:: Try it ::
Please reproduce the data below exactly, from the first line through the line containing "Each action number", and leave every later line out.

Data extract below:

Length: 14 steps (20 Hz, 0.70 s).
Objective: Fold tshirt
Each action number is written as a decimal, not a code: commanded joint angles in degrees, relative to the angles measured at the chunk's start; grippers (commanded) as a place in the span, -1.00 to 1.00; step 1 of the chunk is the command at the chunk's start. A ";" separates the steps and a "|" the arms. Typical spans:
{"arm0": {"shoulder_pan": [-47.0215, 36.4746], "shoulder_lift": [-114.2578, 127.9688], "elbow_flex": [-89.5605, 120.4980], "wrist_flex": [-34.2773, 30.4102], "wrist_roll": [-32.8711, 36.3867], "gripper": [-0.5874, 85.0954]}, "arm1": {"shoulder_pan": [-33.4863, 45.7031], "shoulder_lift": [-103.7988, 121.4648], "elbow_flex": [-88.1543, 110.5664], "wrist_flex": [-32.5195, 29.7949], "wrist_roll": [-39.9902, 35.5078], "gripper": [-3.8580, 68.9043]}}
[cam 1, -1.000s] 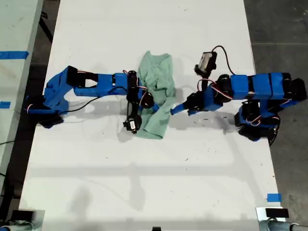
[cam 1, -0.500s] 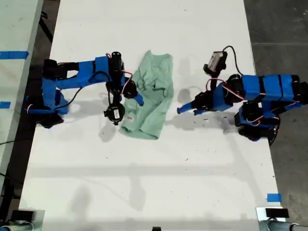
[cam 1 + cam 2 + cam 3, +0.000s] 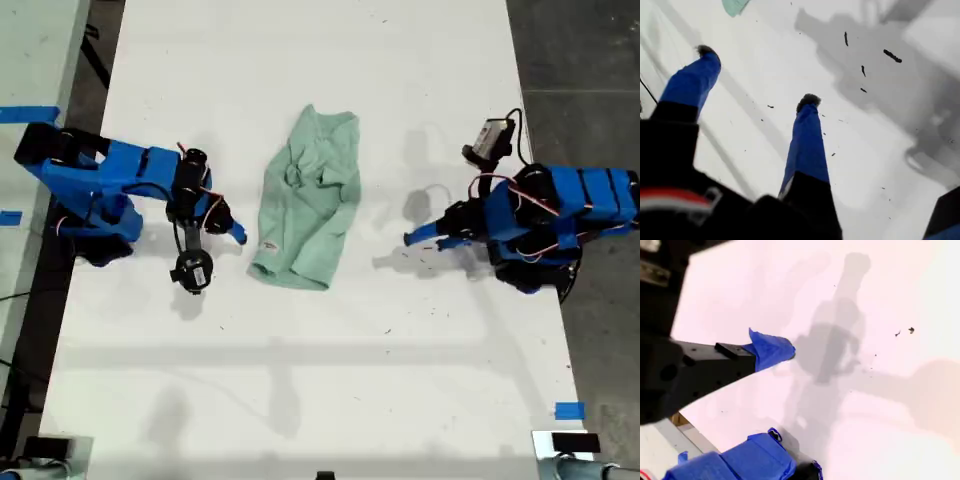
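Second gripper (image 3: 779,390) (image 3: 232,230): jaws parted, nothing between them, only bare table (image 3: 300,380) below. Half a second ago its tip was at the edge of the tshirt that faces the exterior view's left. Now that arm has drawn back toward the exterior view's left and the gripper is clear of the cloth, near it but apart.

First gripper (image 3: 757,75) (image 3: 412,238): fingers spread wide, empty, over white surface peppered with dark specks. It too has retreated, toward the exterior view's right, and is well apart from the shirt; a second ago it was just beside the cloth.

Tshirt (image 3: 305,215) (image 3: 732,6): lies between the two arms in the middle of the table, a narrow rumpled strip running up and down the exterior view. Its lower end is a little wider than a second ago, when an arm lay over it. White tag (image 3: 268,246) shows near its lower corner on the exterior view's left. In the first wrist view only a corner of the cloth shows.
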 commanded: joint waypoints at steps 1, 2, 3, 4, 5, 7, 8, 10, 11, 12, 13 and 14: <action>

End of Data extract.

:: Response to this exercise ::
Length: 14 steps (20 Hz, 0.70 s).
Objective: Fold tshirt
Each action number is written as a decimal, not a code: commanded joint angles in degrees, relative to the angles measured at the chunk's start; grippers (commanded) as a place in the span, -1.00 to 1.00; step 1 of the chunk is the command at the chunk's start. A ";" separates the steps and a "|" the arms. Typical spans:

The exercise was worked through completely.